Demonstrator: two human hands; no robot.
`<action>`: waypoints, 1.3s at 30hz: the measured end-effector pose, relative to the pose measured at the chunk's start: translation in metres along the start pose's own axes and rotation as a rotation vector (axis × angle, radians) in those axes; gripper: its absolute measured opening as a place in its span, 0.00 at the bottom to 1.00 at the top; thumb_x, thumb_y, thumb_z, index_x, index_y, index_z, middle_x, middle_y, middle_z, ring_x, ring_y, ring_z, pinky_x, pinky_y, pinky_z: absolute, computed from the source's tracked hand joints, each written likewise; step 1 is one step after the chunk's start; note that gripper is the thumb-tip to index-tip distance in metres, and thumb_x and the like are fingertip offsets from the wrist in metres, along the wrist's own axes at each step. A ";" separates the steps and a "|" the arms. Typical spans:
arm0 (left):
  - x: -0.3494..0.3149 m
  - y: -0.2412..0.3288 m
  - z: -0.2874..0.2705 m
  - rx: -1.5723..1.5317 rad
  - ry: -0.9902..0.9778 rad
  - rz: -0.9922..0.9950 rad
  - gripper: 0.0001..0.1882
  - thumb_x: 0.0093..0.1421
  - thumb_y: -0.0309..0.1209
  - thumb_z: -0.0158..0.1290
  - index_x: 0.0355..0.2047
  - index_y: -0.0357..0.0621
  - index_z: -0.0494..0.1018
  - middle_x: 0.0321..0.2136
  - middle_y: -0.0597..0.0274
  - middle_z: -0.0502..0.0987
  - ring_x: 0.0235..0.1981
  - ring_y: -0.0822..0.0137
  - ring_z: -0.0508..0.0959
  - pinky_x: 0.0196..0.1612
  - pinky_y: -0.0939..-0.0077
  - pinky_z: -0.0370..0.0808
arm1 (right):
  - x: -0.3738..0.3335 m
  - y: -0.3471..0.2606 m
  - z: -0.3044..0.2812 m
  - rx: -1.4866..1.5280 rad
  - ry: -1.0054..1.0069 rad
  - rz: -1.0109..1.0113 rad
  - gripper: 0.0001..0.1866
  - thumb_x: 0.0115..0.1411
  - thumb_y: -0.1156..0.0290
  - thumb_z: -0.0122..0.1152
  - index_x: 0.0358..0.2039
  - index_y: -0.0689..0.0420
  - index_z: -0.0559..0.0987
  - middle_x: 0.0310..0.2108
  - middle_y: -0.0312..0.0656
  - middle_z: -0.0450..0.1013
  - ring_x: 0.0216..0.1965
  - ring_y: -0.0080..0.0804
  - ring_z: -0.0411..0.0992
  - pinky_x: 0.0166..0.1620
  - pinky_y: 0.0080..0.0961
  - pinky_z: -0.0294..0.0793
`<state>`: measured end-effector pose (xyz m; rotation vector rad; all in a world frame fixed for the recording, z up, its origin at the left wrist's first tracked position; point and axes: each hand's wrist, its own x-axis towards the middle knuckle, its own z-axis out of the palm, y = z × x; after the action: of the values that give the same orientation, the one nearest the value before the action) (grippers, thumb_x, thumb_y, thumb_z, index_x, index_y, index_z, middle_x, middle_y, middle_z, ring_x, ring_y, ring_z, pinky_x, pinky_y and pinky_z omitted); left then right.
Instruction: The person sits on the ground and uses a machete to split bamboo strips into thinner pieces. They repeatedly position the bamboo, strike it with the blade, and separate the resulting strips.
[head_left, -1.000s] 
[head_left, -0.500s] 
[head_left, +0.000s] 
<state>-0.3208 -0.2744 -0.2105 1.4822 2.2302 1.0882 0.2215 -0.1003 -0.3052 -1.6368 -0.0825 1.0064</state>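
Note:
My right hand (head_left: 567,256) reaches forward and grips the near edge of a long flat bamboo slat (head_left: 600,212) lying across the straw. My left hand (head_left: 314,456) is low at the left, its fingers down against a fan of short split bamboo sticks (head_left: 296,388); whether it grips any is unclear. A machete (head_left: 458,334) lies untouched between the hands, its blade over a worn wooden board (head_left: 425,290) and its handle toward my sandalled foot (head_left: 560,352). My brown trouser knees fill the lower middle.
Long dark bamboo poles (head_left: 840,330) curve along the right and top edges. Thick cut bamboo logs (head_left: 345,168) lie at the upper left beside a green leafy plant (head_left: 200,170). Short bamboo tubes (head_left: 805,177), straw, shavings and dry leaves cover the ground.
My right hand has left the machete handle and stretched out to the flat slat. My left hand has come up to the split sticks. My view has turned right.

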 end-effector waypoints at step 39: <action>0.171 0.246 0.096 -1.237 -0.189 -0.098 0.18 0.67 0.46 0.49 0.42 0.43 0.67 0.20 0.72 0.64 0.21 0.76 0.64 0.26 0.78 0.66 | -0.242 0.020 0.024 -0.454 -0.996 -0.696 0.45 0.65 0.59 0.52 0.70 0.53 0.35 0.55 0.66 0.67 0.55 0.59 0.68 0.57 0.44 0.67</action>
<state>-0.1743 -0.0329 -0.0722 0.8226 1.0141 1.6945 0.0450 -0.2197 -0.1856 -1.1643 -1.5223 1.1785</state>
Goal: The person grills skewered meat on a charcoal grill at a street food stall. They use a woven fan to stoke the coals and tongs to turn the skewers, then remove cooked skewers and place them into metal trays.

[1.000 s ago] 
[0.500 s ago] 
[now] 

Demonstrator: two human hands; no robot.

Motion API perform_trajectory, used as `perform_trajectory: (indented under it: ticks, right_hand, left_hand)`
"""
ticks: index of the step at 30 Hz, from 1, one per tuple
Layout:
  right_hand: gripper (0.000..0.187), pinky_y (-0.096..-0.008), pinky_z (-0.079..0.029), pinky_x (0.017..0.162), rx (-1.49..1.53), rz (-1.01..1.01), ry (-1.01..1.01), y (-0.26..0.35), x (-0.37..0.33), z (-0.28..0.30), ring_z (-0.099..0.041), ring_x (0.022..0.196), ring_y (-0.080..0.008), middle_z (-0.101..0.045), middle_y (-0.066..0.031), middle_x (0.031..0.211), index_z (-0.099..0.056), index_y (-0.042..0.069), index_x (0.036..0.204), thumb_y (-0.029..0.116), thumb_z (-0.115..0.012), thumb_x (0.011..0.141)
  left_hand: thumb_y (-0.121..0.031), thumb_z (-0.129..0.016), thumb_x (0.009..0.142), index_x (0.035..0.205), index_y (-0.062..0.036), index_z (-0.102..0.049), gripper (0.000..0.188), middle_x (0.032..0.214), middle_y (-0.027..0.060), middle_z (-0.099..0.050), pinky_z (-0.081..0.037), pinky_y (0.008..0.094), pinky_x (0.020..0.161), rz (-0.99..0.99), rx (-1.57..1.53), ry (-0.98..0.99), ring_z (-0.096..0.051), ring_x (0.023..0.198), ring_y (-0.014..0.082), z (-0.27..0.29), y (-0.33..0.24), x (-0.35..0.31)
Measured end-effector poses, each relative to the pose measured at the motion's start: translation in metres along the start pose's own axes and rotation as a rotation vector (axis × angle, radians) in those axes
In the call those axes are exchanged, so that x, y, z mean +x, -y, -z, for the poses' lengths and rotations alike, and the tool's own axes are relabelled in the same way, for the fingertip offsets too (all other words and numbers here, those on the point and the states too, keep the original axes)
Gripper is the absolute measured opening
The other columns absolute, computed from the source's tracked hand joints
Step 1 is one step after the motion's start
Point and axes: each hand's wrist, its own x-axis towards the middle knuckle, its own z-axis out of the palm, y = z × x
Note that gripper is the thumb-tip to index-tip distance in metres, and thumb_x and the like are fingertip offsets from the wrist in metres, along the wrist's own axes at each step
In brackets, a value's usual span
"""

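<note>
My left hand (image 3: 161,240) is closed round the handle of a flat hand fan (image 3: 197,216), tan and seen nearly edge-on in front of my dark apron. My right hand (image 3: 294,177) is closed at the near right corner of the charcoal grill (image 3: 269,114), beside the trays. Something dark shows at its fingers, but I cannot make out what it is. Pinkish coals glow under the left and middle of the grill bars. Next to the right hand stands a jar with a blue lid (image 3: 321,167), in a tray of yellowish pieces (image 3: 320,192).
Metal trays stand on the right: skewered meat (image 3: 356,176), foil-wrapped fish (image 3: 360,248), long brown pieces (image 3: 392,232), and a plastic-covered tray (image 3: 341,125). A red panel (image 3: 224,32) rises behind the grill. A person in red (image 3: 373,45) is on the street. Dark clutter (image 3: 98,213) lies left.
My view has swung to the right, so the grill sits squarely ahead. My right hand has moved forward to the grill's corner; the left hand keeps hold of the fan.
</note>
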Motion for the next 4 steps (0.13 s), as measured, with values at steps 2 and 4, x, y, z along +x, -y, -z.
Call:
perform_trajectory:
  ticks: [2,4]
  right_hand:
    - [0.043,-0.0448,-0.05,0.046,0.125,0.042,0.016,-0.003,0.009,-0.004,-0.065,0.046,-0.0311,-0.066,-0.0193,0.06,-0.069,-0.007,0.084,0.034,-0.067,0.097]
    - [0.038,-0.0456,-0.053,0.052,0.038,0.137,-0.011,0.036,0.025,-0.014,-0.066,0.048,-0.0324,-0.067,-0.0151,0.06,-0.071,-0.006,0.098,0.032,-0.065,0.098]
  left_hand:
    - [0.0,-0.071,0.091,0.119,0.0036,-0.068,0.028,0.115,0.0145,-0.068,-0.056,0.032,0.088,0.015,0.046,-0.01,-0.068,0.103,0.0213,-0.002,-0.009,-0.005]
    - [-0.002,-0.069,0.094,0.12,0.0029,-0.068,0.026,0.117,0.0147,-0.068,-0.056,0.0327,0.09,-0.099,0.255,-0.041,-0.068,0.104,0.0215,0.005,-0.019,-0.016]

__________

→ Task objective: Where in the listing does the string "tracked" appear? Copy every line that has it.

→ Written response:
`<action>`: waypoints, 1.3s at 30hz: the measured end-effector pose, relative to the pose measured at the chunk's start: translation in metres along the start pose's own axes and rotation as a rotation vector (axis × angle, radians) in those axes; gripper: its absolute measured opening as a place in its span, 0.00 at the bottom to 1.00 at the top; thumb_x, thumb_y, thumb_z, index_x, index_y, index_z, middle_x, middle_y, middle_z, ring_x, ring_y, ring_z, pinky_x, pinky_y, pinky_z: absolute, computed from the source's tracked hand joints, each written likewise; step 1 is one step after the chunk's start; note that gripper is the thumb-tip to index-tip distance in metres, and thumb_x and the like are fingertip offsets from the wrist in metres, along the wrist's own axes at each step. A ";" separates the steps and a "|" the arms. Typical spans:
`<state>`: measured end-effector pose (xyz m; rotation vector rad; all in a world frame fixed for the recording, z up, its origin at the left wrist's first tracked position; point and axes: each hand's wrist, its own x-axis towards the middle knuckle, its own z-axis out of the palm, y = z × x; after the action: of the values that give the same orientation, the one nearest the value before the action) (grippers, thumb_x, thumb_y, thumb_z, index_x, index_y, index_z, middle_x, middle_y, middle_z, ring_x, ring_y, ring_z, pinky_x, pinky_y and pinky_z omitted); left then right.
The other columns absolute, computed from the source's tracked hand joints

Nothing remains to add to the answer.